その後修士課程に進学し、パリを訪れた際に先生と再会する機会もあった。「フランスとヨーロッパ統合の関係の研究をしたい」というと、「それは面白い」と言われて、ご自身が敬虔なカトリックであることもあって、日本では余り知られていないカトリック教会の欧州統合に対する態度などのことなどを、食事の場で詳しく講義してくれたことも覚えている。いわゆる「主権主義(souverainisme)」や伝統右翼の本を専門に出版している小さな出版社を教えてくれたのも先生で、ここで購入した本はその後の研究の大きな参考にもなった。サンジェルマン大通りでの別れ際、「いいかい、このテーマでは沢山本を読まなければならないぞ」と念を押されたのも印象深く覚えている。

早速に翌日、この出版社兼本屋に行った際、おそらく怪訝に思ったのだろう、店主が「どこでうちのことを知ったんだ?」と尋ねたので、デュブロイユ先生の名を出したら、「そういうことか」と、沢山の本をおまけしてもらった。もしかしたら、先生の「裏庭」を少しだけ、見せてくれたのかもしれない、と今では思っている。

よく研究と教育は違う、といわれる。しかし、基本的には同じことではないだろうか、と私は思う。
つまり、解るのか解らないのかすらも不確かな「他者」に対して、誠心誠意、伝わるであろうという前提を持って、丁寧にコミュニケートすること。
これは論文を書こうが、講義で学生に向けて話そうが、同じ原則に基づいているはずだからだ。その地平では、研究も教育も、人の営みとしては同じであるはずだ。
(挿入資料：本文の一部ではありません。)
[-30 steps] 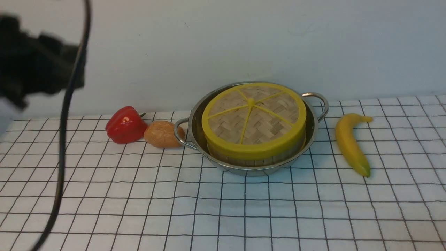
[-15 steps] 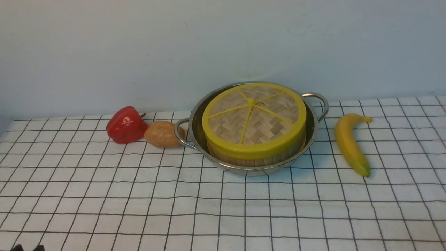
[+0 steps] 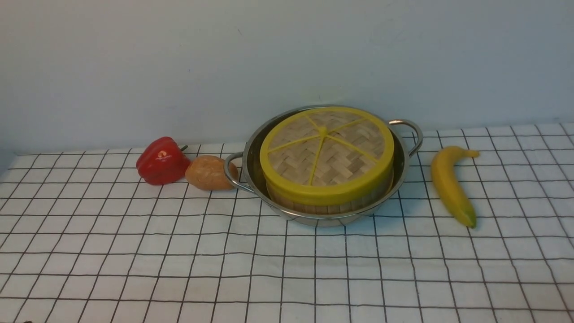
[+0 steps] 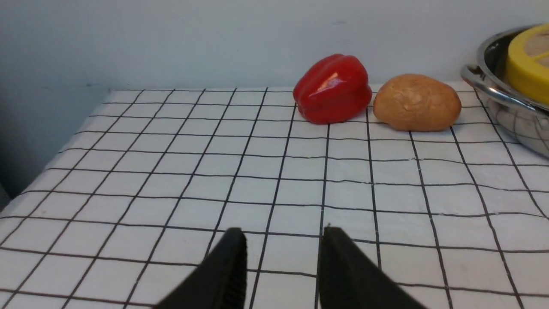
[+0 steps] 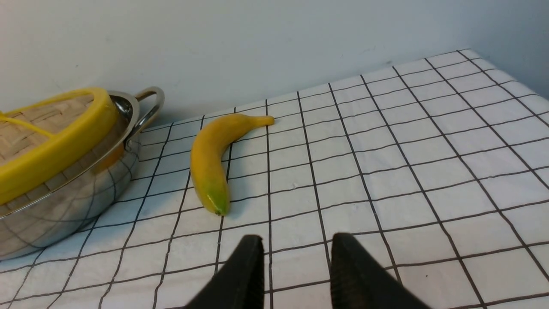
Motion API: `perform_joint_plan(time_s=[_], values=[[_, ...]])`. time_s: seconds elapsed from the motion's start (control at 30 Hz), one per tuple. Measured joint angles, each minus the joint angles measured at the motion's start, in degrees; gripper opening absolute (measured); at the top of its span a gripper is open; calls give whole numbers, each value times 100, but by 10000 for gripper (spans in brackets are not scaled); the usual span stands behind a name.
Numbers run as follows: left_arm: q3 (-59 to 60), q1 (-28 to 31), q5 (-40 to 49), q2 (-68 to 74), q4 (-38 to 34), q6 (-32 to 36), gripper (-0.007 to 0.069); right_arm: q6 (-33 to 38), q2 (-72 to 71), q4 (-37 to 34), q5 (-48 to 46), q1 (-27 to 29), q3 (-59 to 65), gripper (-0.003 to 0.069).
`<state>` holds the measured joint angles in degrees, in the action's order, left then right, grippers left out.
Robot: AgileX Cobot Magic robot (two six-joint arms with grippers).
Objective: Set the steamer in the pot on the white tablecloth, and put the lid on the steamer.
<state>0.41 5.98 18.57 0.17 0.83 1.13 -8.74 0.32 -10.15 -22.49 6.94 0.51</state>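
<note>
lid (image 3: 327,154) sat on steamer (image 3: 329,205) in pot (image 3: 255,172) on cloth (image 3: 224,260) | left gripper (image 4: 283,240) & right gripper (image 5: 296,244) jaws apart, empty, well clear of pot | lid prob light, stiff, grab at rim | pepper (image 4: 333,89), potato (image 4: 417,103), banana (image 5: 212,161) ahead of jaws, open cloth betw.

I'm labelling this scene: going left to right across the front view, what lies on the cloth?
Red bell pepper → potato → pot holding the steamer with the lid on it → banana.
</note>
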Motion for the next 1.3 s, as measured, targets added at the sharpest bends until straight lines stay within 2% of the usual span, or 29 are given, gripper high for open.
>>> perform_joint_plan(time_s=[0.3,1.3], values=[[0,0,-6,-11,87,250,243,0,0,0,0,0,0,240],[0,0,-17,-11,87,292,243,10,0,0,0,0,0,240]])
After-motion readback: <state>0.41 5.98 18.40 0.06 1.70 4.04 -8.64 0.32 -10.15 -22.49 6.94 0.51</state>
そんなことを、先生との短い、数少ない付き合いの中で学んだ。

かつての不良日本人がシアンスポに戻ってきた、と聞いて喜んでくれたであろう先生は、すでにもういない。
そればかりか、先生のようなスタイルを持った学者はシアンスポではすでにもう多くない。
そして、シアンスポの講堂を歩きながら、ふと先生の後ろ姿を探している自分に気付くのだ。